“Child, this ain’t no place for the likes of you.” That’s what Ophelia said to me this morning, when I showed her my new room. She comes every morning now to pick up the cartload of laundry those two girls manage to mess up in a night. She’s the biggest, strongest, sturdiest woman I ever saw, can wad sheets, tie them tight up in a ball and lift it with one hand, balancing it over her head. She is something else. Even Mizz Addie seems admirous.

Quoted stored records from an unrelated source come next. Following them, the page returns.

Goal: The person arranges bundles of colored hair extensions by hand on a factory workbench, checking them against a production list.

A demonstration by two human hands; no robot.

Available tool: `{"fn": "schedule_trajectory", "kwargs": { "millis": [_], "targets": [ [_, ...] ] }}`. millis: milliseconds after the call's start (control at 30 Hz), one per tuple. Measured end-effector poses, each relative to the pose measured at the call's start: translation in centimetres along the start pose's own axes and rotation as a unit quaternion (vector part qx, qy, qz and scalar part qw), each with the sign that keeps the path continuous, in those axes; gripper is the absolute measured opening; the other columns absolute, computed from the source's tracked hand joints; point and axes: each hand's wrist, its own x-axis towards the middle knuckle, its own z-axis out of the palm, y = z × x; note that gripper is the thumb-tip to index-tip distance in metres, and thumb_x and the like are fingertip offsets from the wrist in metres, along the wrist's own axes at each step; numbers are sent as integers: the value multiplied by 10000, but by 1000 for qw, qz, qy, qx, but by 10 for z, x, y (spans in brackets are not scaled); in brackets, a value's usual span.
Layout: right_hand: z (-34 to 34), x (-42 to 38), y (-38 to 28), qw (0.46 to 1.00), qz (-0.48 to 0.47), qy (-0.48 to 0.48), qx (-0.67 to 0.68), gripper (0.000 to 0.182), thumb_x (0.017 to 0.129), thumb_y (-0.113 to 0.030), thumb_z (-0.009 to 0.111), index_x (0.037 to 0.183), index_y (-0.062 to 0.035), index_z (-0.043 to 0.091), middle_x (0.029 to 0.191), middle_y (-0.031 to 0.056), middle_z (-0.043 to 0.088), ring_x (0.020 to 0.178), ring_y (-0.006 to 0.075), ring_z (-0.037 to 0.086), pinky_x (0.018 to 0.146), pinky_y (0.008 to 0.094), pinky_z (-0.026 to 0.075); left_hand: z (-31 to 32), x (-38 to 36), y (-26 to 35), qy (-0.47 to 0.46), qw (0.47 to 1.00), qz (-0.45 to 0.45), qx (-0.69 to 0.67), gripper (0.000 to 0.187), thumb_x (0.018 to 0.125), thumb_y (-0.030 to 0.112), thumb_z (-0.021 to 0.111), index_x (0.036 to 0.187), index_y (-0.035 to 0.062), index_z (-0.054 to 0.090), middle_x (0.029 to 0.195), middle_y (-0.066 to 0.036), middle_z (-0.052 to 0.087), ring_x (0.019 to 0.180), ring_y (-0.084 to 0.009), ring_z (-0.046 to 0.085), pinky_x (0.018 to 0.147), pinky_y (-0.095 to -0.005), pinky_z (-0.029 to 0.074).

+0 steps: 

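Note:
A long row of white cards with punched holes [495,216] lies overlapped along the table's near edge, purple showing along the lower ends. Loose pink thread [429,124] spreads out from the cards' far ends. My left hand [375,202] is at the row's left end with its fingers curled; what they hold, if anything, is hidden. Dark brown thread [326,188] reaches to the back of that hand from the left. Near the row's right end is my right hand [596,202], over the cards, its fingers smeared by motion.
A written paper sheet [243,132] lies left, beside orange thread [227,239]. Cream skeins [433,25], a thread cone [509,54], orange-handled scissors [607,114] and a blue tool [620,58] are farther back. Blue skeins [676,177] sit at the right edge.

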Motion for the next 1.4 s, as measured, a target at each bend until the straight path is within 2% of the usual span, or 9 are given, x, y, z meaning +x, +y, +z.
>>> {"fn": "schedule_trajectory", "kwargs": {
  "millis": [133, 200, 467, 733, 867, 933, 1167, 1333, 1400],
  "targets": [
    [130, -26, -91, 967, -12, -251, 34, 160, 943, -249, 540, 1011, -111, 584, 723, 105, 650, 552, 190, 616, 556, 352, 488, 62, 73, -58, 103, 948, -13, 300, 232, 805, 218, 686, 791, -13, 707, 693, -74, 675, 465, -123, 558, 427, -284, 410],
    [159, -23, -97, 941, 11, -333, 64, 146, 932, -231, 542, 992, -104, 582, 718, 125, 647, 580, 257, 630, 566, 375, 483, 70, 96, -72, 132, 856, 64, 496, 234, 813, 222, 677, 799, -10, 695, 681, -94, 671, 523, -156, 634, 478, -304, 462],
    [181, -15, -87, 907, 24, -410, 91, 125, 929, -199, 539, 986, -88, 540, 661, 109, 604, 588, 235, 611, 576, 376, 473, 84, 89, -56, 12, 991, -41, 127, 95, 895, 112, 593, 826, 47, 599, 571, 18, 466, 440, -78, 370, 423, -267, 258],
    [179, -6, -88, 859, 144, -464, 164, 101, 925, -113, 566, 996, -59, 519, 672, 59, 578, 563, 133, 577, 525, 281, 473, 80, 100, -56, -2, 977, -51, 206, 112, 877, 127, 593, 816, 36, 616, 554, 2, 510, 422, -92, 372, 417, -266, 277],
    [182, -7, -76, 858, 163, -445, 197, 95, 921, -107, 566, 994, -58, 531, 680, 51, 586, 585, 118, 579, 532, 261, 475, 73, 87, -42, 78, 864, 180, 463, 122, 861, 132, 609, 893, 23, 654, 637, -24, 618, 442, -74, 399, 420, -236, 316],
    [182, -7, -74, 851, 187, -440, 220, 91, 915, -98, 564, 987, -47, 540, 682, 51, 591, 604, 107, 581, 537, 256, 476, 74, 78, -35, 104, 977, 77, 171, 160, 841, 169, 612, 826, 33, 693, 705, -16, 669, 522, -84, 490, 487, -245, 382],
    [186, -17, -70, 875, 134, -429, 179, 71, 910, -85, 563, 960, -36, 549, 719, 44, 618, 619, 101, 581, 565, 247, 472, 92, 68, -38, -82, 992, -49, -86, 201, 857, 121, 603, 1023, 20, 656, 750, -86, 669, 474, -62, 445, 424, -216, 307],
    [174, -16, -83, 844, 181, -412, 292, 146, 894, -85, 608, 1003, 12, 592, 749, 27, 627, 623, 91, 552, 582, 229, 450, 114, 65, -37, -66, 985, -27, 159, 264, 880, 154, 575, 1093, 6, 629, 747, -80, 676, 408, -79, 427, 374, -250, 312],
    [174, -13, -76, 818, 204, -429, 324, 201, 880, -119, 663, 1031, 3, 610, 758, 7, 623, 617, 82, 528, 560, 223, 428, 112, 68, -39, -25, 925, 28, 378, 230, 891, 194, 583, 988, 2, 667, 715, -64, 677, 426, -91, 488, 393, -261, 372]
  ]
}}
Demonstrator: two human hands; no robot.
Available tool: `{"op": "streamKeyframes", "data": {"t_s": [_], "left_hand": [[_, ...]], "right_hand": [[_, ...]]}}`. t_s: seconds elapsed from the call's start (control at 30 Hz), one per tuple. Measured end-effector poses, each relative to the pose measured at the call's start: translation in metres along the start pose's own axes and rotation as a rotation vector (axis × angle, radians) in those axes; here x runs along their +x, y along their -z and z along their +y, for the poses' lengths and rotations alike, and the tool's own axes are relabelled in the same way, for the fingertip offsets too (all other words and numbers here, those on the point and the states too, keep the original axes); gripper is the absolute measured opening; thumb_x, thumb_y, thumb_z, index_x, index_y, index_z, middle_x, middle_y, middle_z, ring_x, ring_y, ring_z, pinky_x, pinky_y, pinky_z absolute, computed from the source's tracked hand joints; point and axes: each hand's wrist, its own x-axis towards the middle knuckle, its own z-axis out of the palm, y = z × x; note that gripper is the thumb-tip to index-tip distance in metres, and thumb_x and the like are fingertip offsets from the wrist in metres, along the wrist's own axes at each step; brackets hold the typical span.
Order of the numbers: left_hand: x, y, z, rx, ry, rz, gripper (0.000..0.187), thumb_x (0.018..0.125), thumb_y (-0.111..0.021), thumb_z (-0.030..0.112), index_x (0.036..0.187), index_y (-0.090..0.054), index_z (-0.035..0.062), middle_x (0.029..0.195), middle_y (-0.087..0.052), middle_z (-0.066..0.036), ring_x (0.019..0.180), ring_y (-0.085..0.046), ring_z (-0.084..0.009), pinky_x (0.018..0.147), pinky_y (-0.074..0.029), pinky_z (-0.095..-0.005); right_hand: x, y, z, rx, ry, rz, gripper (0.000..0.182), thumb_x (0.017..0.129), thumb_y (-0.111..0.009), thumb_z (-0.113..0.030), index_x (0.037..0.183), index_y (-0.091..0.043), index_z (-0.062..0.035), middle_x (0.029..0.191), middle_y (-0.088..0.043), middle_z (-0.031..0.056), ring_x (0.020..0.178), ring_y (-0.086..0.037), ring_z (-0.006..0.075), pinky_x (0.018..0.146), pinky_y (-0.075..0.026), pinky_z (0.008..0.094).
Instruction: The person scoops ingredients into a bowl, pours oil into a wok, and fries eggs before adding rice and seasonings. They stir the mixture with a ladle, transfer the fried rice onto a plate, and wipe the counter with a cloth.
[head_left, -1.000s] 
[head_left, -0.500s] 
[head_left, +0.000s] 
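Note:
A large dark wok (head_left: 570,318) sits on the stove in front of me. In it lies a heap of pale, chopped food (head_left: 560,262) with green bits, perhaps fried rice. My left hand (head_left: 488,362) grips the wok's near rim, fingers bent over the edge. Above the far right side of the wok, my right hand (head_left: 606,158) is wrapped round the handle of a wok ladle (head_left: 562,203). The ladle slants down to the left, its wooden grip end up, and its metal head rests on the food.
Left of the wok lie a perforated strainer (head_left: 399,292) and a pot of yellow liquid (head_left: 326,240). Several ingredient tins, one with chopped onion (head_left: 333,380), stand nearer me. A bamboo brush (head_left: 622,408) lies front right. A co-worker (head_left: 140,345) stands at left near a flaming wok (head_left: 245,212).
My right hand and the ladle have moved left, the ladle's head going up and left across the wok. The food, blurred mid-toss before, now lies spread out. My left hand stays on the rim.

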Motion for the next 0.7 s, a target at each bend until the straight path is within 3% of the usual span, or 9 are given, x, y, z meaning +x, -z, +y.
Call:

I reckon it is a wonderment that somebody like me’s got a room like this. All mine — not a porch cot, not a little closet-size one to share with however many more. Four square white walls, a real bed with a clean cover, sheets, my own pillow. I’m situated at the short end of the outback building — that’s what Mizz Addie calls this place I’m lazing a little this afternoon, where I’ll sleep tonight and every night from now on, where Bess and Chantal earn they living. Outback.

She chose a name for the main house, too. Hazelhedge, on account of the bushes grow tall round the porch. They’ll keep prying eyes out, she says. Got a wooden sign made up with the name carved on it, painted red and gold, and stuck on a post in the front yard grass.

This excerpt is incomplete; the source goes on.